No Faith in This Force
Memo to would-be Jedis: in the new movie, the knights are elitist, dictatorial, and unconvinced that good is an absolute.
BY: Orson Scott Card
Star Wars fans are legendary for their loyalty. I saw plenty of that in the 9:45 p.m. showing of Revenge of the Sith on its opening day. They had waited in line to get tickets to the very first showing at midnight the night before, and then saw it twice more before the opening day was over.
Many had obviously memorized all the howlingly bad lines. They began laughing out loud just before the line was said, and applauded at the wretched "emotional" moments in the movie.
But then, walking out of the theater, they fiercely defended the movie against anyone who dared to speak against it. It might be badly written, but it's their badly written movie.
Some fans are so loyal they have even adopted "Jedi" as their official religion on census reports and The Force as their equivalent of a "personal savior."
In a way, this is kind of bittersweet. It shows that the universal hunger for meaning is still prevalent, even in our agnostic era, which is encouraging; but these true believers will eventually realize that the philosophy behind Star Wars is every bit as sophisticated as the science - in other words, mostly wrong and always silly.
It's one thing to put your faith in a religion founded by a real person who claimed divine revelation, but it's something else entirely to have, as the scripture of your religion, a storyline that you know was made up by a very nonprophetic human being.
How Does the Force Stack Up As a Religion?
As a religion, the Force is just the sort of thing you'd expect a liberal-minded teenage kid to invent. There's no God and there are no rules other than a vague insistence on unselfishness and oath-keeping. Power comes from the sum of all life in the universe, and it is manichaean, not Christian - evil is simply another way of using the Force. Only not as nice.
Good and evil are in a constant and nearly equipoised tug-of-war in the Star Wars series. But in the more recent movies, it seems that the goal of good people is not to wipe out evil, but rather for there to be a balance between the Light and Dark sides of the Force.
The new movie itself asserts a kind of equivalence. When the evil Palpatine says, "Good is a point of view--the Sith and the Jedi are almost the same," we can dismiss this moral relativism as part of the deception of the dark side.

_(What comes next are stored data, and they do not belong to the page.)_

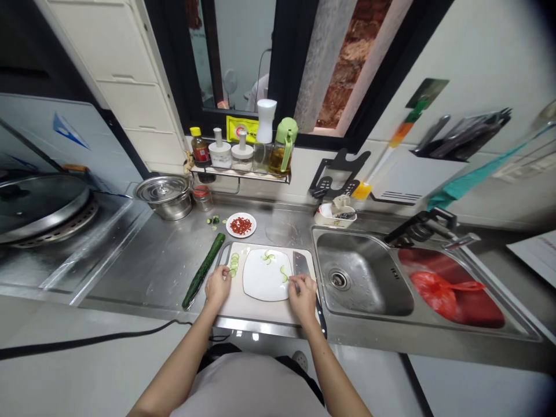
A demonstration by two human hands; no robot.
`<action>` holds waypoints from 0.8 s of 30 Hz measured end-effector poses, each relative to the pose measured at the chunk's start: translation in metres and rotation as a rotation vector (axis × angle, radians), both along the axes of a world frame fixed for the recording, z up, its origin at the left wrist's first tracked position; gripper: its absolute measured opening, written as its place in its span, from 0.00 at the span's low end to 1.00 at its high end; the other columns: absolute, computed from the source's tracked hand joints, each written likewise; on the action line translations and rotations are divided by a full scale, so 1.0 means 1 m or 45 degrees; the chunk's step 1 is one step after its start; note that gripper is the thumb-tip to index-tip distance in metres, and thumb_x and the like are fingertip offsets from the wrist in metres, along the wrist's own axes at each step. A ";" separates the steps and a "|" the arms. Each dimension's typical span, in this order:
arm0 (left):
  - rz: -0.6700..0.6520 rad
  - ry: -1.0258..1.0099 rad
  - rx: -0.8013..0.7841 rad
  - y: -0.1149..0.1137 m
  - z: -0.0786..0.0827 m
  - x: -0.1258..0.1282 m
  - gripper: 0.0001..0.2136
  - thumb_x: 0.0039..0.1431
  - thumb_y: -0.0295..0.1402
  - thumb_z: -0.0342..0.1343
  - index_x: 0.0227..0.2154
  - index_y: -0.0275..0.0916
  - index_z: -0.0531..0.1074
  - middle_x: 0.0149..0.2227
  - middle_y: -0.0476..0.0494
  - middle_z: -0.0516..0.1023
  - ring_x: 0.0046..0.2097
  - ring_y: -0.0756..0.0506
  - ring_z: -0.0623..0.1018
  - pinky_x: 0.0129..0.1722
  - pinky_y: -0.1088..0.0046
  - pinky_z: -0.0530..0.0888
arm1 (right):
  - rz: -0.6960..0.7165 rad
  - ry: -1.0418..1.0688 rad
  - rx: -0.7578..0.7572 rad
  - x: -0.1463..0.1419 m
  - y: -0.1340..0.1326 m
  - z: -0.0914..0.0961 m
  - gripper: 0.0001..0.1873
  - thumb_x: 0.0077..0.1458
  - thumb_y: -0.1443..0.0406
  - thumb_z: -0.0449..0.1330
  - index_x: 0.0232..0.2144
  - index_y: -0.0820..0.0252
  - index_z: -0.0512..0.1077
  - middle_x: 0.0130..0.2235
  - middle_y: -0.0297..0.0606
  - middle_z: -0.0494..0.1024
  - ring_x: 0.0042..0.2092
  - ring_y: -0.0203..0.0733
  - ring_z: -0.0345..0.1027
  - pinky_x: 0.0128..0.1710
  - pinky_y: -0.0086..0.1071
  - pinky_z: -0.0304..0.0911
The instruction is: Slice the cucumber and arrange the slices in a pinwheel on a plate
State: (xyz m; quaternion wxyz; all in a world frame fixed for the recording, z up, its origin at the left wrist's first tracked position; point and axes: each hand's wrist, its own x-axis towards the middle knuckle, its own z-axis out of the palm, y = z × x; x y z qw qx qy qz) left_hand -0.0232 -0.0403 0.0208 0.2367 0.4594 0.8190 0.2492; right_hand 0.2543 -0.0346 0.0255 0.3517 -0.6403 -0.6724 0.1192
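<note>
My left hand (pixel 218 285) is at the left of the cutting board (pixel 260 313), fingertips pinched beside a row of thin cucumber slices (pixel 234 262). My right hand (pixel 303 294) has its fingers curled together at the right rim of a white square plate (pixel 264 281). Whatever either hand grips is too small to make out. On the plate are cucumber slices (pixel 268 256) fanned near the top and more slices (pixel 284 273) at the right edge. A kitchen knife (pixel 300 262) lies along the board's right side, partly under my right hand. Left of the board lies a whole cucumber (pixel 204 271).
Behind the board are a small plate of chopped red pieces (pixel 241 225), cucumber scraps (pixel 213 220) and a lidded steel pot (pixel 167 197). A double sink (pixel 365 278) is at the right, with a red bag (pixel 438 292). A seasoning shelf (pixel 243 174) hangs above.
</note>
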 end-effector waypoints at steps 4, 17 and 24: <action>0.103 -0.458 0.195 0.006 -0.002 -0.002 0.09 0.48 0.34 0.59 0.33 0.38 0.74 0.31 0.45 0.78 0.34 0.46 0.76 0.37 0.72 0.69 | 0.032 0.029 -0.021 -0.004 0.000 0.001 0.15 0.55 0.63 0.51 0.35 0.57 0.78 0.40 0.42 0.71 0.46 0.48 0.59 0.49 0.41 0.57; -0.149 -1.263 0.364 0.030 0.079 0.029 0.18 0.36 0.35 0.67 0.32 0.37 0.70 0.24 0.52 0.74 0.26 0.53 0.72 0.30 0.77 0.66 | 0.386 0.334 -0.058 -0.047 0.036 0.078 0.11 0.56 0.63 0.54 0.37 0.55 0.76 0.37 0.39 0.76 0.43 0.44 0.65 0.44 0.36 0.59; -0.422 -1.254 0.390 0.040 0.103 0.043 0.18 0.40 0.33 0.65 0.35 0.38 0.67 0.24 0.53 0.74 0.27 0.53 0.72 0.31 0.77 0.66 | 0.667 0.297 -0.115 -0.060 0.054 0.106 0.06 0.55 0.64 0.58 0.31 0.55 0.75 0.35 0.36 0.76 0.42 0.42 0.65 0.44 0.35 0.57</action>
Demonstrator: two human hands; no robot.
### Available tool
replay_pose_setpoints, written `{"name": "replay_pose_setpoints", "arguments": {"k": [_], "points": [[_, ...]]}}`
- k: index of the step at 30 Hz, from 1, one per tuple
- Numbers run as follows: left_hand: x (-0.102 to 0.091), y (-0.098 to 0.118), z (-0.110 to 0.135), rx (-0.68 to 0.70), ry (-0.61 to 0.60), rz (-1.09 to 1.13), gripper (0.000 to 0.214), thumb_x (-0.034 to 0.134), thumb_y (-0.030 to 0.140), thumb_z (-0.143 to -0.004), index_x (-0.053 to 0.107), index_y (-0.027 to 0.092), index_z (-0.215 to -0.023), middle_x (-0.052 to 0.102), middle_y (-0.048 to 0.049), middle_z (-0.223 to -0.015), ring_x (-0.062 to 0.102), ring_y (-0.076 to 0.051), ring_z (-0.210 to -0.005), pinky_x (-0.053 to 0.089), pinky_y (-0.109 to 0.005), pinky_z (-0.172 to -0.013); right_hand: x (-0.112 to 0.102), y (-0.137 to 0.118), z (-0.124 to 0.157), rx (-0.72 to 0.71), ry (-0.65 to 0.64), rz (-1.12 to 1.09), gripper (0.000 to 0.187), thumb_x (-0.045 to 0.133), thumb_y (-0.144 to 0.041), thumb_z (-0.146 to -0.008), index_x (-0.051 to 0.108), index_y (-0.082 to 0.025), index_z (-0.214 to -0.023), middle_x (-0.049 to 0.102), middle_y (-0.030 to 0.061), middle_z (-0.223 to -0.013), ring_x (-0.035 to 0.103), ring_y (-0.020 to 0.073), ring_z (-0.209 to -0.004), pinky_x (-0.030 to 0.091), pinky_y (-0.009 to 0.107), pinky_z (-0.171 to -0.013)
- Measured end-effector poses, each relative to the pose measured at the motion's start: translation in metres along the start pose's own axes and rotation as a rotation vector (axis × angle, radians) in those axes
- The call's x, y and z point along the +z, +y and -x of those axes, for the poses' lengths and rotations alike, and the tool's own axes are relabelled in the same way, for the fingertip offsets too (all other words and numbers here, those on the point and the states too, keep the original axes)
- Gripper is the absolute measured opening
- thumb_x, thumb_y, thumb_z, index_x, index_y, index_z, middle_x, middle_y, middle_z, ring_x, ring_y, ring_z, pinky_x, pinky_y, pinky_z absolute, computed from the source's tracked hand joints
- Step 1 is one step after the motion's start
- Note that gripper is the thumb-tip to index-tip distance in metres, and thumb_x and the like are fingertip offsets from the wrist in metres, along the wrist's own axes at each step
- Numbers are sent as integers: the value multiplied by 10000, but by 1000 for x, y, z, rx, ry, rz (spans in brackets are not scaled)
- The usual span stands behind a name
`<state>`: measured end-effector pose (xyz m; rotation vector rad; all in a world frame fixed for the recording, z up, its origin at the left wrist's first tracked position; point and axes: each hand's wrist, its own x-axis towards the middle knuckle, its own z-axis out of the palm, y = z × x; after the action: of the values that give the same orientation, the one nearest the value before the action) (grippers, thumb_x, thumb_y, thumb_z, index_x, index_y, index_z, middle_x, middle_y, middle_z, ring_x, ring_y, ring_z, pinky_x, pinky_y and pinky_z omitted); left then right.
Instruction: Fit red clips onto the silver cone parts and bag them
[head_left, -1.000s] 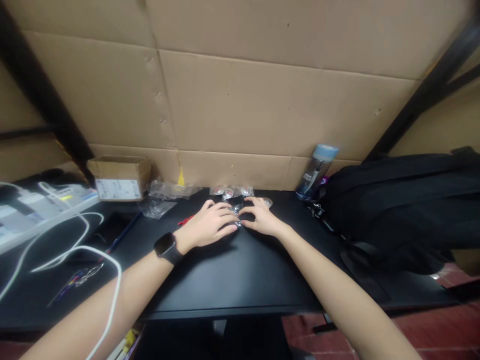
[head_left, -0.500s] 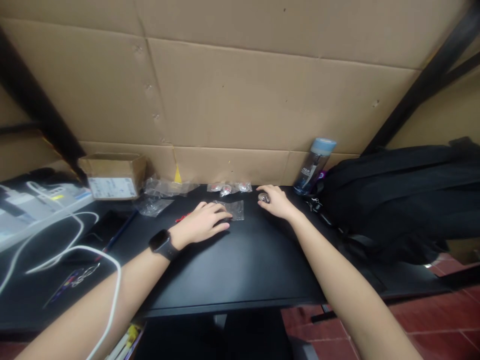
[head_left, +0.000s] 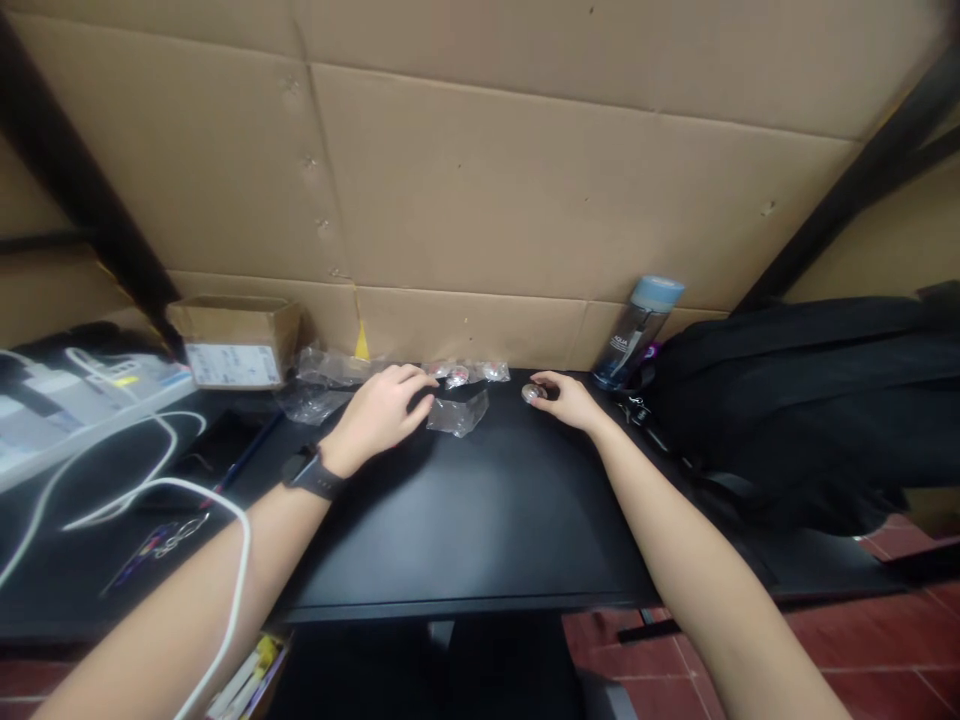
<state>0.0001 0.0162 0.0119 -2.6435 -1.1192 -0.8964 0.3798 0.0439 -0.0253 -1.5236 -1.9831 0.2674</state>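
Round silvery pc [head_left: 531, 393] is being held at the tips of R hand [head_left: 568, 400], w/ thumb + index apparently closed on it; it's lying just left of that palm, low at the black tabletop [head_left: 480, 530], contact w/ the top unclear. It's lying much nearer R hand than L hand [head_left: 386, 410]. No long axis is being shown: outline's roundish, so no pointing dir. can be told. Clear plastic wrapper [head_left: 457, 413] is lying btwn the hands, just right of L thumb, long axis running approx. L–R, right end angling slightly toward the back. L fingers + thumb are being held apart; whether the wrapper's edge is being touched can't be told. Wrapped rnd pcs [head_left: 456, 376] are lying behind, by the cardboard wall [head_left: 465, 330].
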Motion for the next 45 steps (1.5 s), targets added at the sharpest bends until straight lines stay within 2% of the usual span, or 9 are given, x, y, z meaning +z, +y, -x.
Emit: {"name": "replay_pose_setpoints", "arguments": {"k": [7, 13, 19, 25, 29, 33, 38, 41, 45], "points": [[-3, -39, 3, -123, -145, -39, 280, 510, 311, -955, 761, 223, -1044, 767, -83, -1056, 709, -266, -975, 534, -379, -908, 1, -5, -1, -3, 11, -46, 321, 756, -279, -803, 747, -218, -1118, 795, 76, -1101, 738, 261, -1030, 544, 456, -1011], [-10, -66, 7, -47, -339, 148, 240, 579, 352, -899, 789, 236, -899, 793, -49, -914, 720, -208, -799, 518, -296, -758, 1, -8, -1, 8, 27, -87, 320, 773, -309, -777, 754, -219, -1083, 795, 76, -1053, 733, 264, -1000, 551, 461, -995], [-6, -76, 11, -148, -322, 159, 242, 618, 420, -854, 797, 261, -815, 784, -42, -803, 704, -206, -705, 508, -293, -700, 4, -4, -3, 28, 63, -148, 319, 797, -349, -758, 753, -211, -1042, 795, 81, -1023, 731, 259, -960, 560, 463, -976], [0, -76, 12, -165, -384, 145, 209, 628, 389, -831, 778, 263, -760, 781, -37, -778, 706, -207, -700, 496, -289, -684, 5, -5, -7, 70, 135, -279, 391, 825, -436, -739, 732, -184, -1023, 781, 124, -1068, 734, 267, -979, 579, 485, -962], [-1, -71, 11, -177, -372, 146, 218, 599, 379, -861, 741, 241, -769, 772, -46, -771, 702, -211, -689, 491, -298, -678, 3, -18, -5, 125, 166, -485, 490, 883, -520, -664, 712, -188, -981, 769, 125, -1064, 744, 282, -981, 603, 489, -937], [-9, -58, 7, -215, -195, 203, 250, 531, 410, -959, 698, 224, -947, 786, -46, -850, 724, -212, -743, 511, -303, -711, 1, -39, 0, 130, 172, -667, 505, 908, -506, -647, 710, -197, -994, 765, 114, -1100, 744, 278, -1035, 603, 457, -953], [-15, -24, 0, -199, 45, 297, 244, 568, 408, -990, 715, 215, -1006, 804, -44, -995, 740, -205, -838, 536, -298, -764, 4, -79, 8, 70, 112, -862, 388, 868, -424, -730, 723, -233, -1035, 779, 86, -1134, 706, 256, -1156, 559, 404, -997], [-12, 2, -2, -217, 104, 327, 261, 625, 408, -973, 747, 234, -1125, 811, -29, -1030, 738, -195, -764, 555, -315, -762, 10, -108, 16, 87, 55, -982, 317, 820, -403, -784, 723, -236, -1036, 782, 69, -1104, 730, 232, -1048, 556, 363, -905], [-8, 30, -1, -181, 136, 407, 250, 640, 410, -974, 781, 244, -1097, 810, -34, -1091, 763, -231, -956, 569, -353, -894, 17, -133, 24, 118, -68, -1083, 327, 818, -421, -797, 703, -243, -1046, 765, 62, -1107, 720, 223, -1032, 540, 344, -872]]}}
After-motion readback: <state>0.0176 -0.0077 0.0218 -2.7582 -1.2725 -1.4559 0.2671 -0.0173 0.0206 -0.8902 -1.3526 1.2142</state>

But in a pivotal scene, Obi-Wan says what amounts to the same thing: "Only a Sith deals in absolutes."
Isn't that odd? The only thing both sides agree on is that people who believe in absolute good and evil are bad!
I suspect that Lucas realized, after writing "Good is a point of view," that all his friends actually believed that. So he had to make it clear that moral relativism was the right way after all-so he had Obi-Wan say that absolutism was a Sith thing, even though in the actual story, the best of the Jedis show an unbending commitment to absolute Good.
It's a terrible thing, I suppose, for a writer to invent a religion and then discover that he and all his friends are on the wrong side of it.